Time: 13:00 – 15:00 (GMT+1), Wednesday, 3 June 2020
Presenter: Professor Bassam Fattouh, SOAS University of London
Chair: Professor Victor Murinde, SOAS University of London
Online venue: Click here to join the CGF Seminar Room on Microsoft Teams
For any inquiry about how to join the online seminar, please contact Dr Meng Xie (xm1@soas.ac.uk)
Abstract
MENA oil exporting countries have been hit by a double shock: Covid-19 and the oil price collapse. Their short-term strategy to offset the impact of these shocks will focus simultaneously on fiscal adjustment and coordinating on oil supply cuts with other producers to support oil prices and revenues. While the degree of fiscal adjustment is constrained by its social, political and macroeconomic implications, effective output cut faces several challenges including coordination among producers and the scale of the global oil demand shock. Achieving a meaningful and sustained price increase through collusive supply response is contingent about some key uncertain factors such as the extent of the supply reductions in response to lower oil prices and the extent and duration of global oil demand contractions and the speed and shape of global oil demand recovery. MENA oil exporting countries also face long-term challenges and Covid-19 shock gives new urgency to adjusting their long-term strategy to reduce risks and improve their resilience. These countries face two major long-term issues. First, there is no single successful strategy to shield against the long-term risks of oil price crash. Diversification works only when it offers risk reduction by the pooling of uncorrelated income streams. If these countries diversify only into sectors where inputs rely on hydrocarbon infrastructures and where both tangible and intangible relationships exist across fossil and non-fossil fuel businesses, they may not achieve sufficient risk reduction.
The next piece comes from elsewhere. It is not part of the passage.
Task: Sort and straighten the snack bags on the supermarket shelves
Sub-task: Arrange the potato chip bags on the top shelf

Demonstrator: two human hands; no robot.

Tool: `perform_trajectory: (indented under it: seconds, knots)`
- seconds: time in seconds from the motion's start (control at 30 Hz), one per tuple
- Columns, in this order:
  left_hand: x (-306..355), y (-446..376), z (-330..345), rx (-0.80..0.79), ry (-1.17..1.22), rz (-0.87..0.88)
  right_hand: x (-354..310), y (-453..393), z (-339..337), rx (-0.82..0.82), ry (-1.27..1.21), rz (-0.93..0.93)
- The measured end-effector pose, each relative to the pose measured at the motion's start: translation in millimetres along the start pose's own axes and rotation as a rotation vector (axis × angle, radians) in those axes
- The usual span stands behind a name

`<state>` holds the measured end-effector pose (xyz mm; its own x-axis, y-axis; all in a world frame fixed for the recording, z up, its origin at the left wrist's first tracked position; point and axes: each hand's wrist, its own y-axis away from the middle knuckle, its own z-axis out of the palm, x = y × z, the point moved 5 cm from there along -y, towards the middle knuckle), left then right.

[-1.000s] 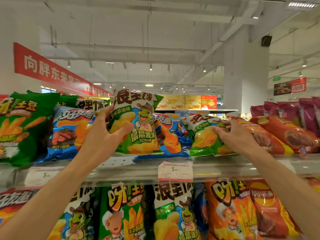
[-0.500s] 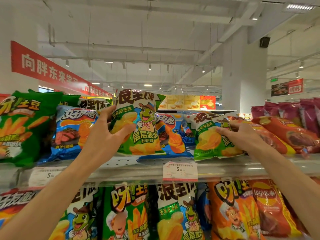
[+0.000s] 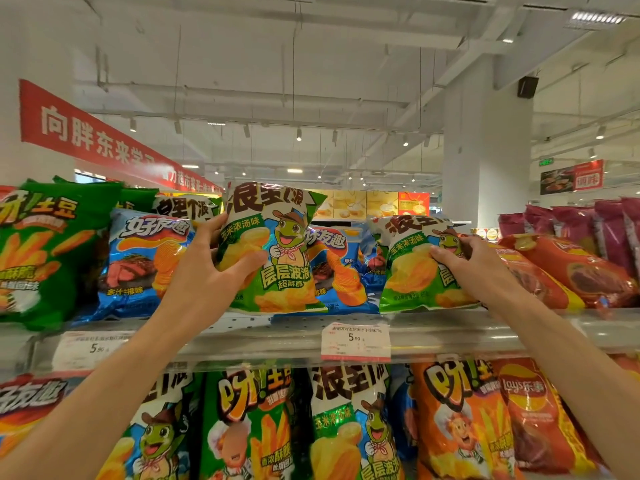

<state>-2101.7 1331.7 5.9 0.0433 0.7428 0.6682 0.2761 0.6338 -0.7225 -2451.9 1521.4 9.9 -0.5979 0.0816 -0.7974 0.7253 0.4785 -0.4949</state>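
Observation:
My left hand grips the left edge of a green turtle-print chip bag, which stands upright on the top shelf. My right hand holds a second green turtle-print bag by its right side; this one stands nearly upright, leaning slightly. Blue chip bags sit behind and to the left, one of them between the two green bags.
A big green fries bag stands far left. Red bags lie tilted at the right, purple bags behind them. A price tag hangs on the shelf edge. The lower shelf holds several mixed bags.
My right hand has tipped its green bag from lying slanted to nearly upright. The left hand keeps its bag in about the same place.

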Motion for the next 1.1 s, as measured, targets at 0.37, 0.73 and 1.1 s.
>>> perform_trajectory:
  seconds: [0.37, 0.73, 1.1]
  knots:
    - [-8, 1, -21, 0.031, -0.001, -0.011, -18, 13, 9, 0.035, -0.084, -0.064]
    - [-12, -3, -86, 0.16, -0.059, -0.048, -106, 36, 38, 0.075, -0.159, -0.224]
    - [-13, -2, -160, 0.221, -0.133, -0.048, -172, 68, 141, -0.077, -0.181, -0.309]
On the other hand, if they diversify into substantively different areas that have little in common with their current primary industry, which constitute the core of their comparative advantage, they run the risk of not being competitive. Second, irrespective of the strategy taken, in the face of disruptive forces, there is a fundamental trade-off between expected return and the variance of return, i.e. the cost of reducing the long-term risks and increasing resilience is to accept lower expected return on existing assets, for instance, by investing in measures that align their hydrocarbon sector with low carbon scenarios. This lowers the overall return but reduces the risk of disruption in the long run.
Presenter
Bassam Fattouh is Professor in Finance and Management for the Middle East at SOAS University of London and Director of the Oxford Institute for Energy Studies. His research focuses on aspects of the international oil pricing system such as the relationship between the futures market and spot market, the relationship between OPEC and the market, the causes of oil price volatility and the dynamics of oil price differentials. He also focuses his research on the IOC-NOC relationship and its implications for investment behaviour. He has a strong background in the economic environment of the Middle East.